Actinobacterial ChdCs are also characterized by an arginine (R139 in CdChdC) instead of a catalytically important lysine (K151 in LmChdC and K149 in SaChdC), which is otherwise conserved in all the other clades [19]. R139 is involved in the extensive hydrogen bond (H-bond) network between the protein moiety and the propionate groups of the porphyrin, which stabilizes the substrate or the product within the active site both in the crystal [10] and in solution [18]. This arginine, bridging p2 and p4, has also been shown to be the most important residue for reactivity toward H2O2 in CdChdC [18].

Furthermore, the proximal side of ChdCs has been found to be less relevant than the distal side, since the proximal histidine does not have any H-bond interaction with the cavity residues [24,25]. Therefore, the proximal coordination is weak with respect to other structurally related enzymes (e.g. chlorite dismutases, Clds), as also shown by Fe-Im bond strength. In fact, in the ferrous heme b of ChdCs the wavenumber of the Fe-Im stretching mode was found between 210 (in CdChdC [17]) and 214–216 cm−1 (in LmChdC [26] and SaChdC [27], respectively), while in the heme b-Clds, it ranges from 222 cm−1 [28], 226 cm−1 [24], to 229 cm−1 [29].

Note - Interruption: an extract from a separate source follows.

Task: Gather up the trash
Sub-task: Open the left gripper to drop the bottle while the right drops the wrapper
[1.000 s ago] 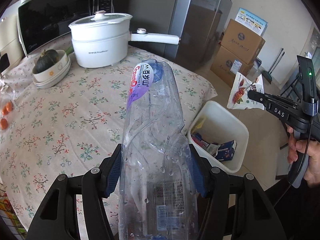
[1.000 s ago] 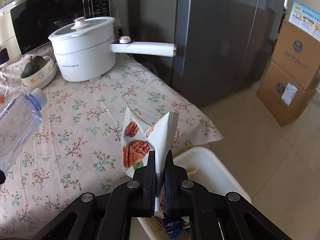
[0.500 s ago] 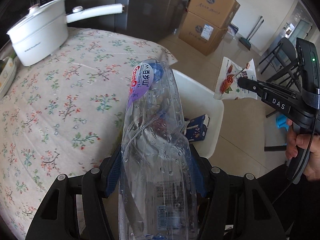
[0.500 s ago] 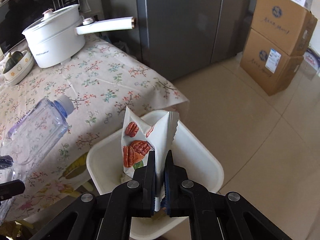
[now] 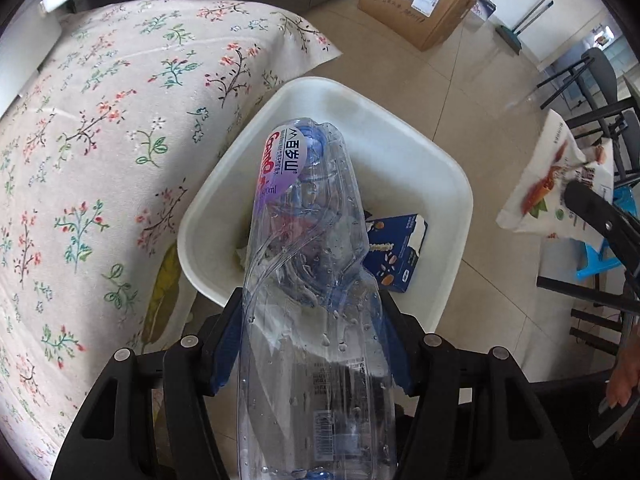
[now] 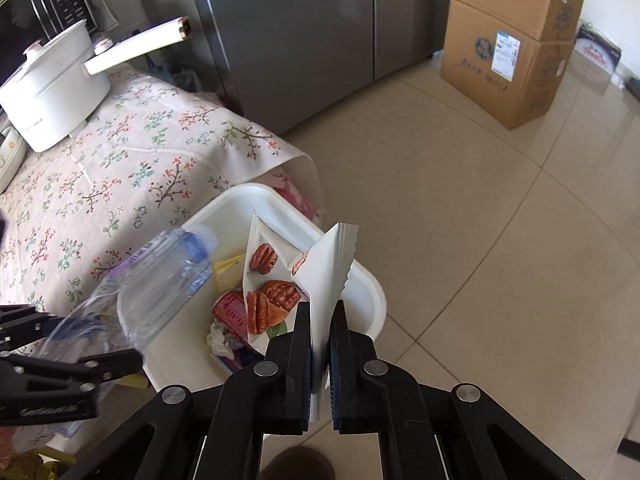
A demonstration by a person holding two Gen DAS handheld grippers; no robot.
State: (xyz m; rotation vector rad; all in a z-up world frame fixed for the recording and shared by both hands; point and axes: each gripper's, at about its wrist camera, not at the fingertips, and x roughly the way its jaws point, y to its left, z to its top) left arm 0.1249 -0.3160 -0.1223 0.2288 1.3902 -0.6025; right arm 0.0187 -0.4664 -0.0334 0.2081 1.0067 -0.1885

Carbon monoxide (CO) has been extensively used both as a model exogenous ligand and as a probe sensitive to the nature and the architecture of the heme binding pocket in proteins. In fact, a positively charged electrostatic field or an H-bond between CO and a distal residue favors back-donation from the Fe dπ to the CO π* orbitals, strengthening the Fe − C bond and correspondingly weakening the C − O bond, thereby increasing the ν(FeC) stretching wavenumbers and decreasing the ν(CO) stretching wavenumbers. Conversely, a negative charged electrostatic field has the opposite effect. Variations in the donor strength of the trans-ligand affect the vibrational modes of carbon monoxide as well [30,31].

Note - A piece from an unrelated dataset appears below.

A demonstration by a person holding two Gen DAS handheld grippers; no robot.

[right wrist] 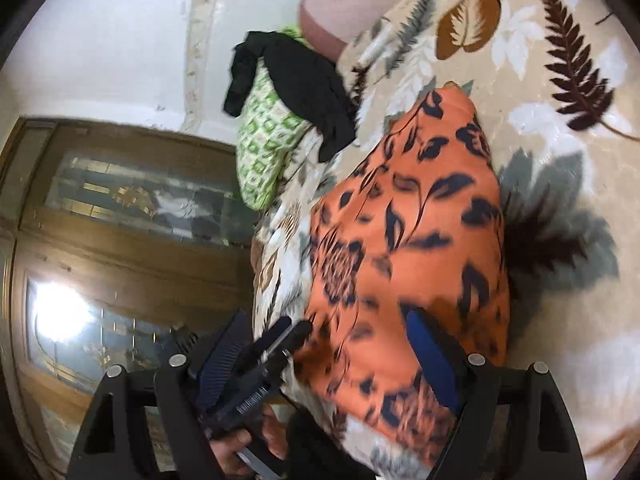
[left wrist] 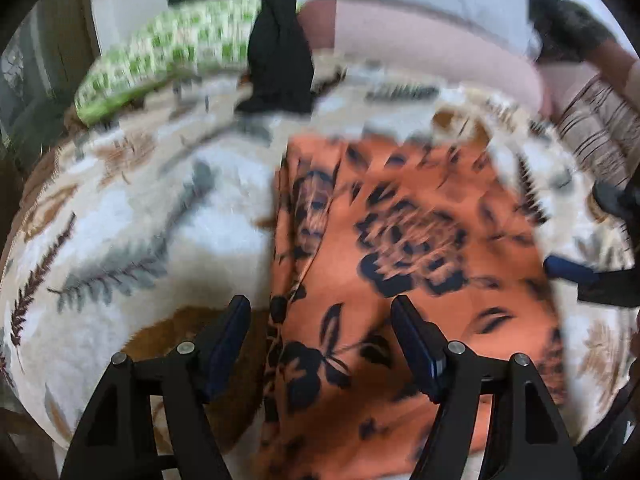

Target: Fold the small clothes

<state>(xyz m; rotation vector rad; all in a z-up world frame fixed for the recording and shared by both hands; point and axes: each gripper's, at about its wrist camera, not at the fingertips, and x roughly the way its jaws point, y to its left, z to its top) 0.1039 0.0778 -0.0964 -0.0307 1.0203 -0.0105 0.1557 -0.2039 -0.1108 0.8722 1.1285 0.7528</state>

In this work, we investigated the role of key residues of the protein cavity of actinobacterial CdChdC in the stabilization of the incoming exogenous ligands by studying the CO adducts of the wild-type (WT) protein and selected variants in complex with coproheme, MMD and heme b using resonance Raman (RR) spectroscopy and Molecular Dynamics Simulation (MDS). In particular, we focused on the contributions of the distal H118 and of the amino acids of the protein moiety involved in hydrogen bonds with the propionate groups of the porphyrin during the catalytic reaction, as evolving from the coproheme substrate to the MMD reaction intermediate and finally to the heme b product (and heme d side-products). A comparative analysis of exogeneous ligand binding with data on representatives from ChdCs of the firmicute clade in terms of conserved residues was also carried out.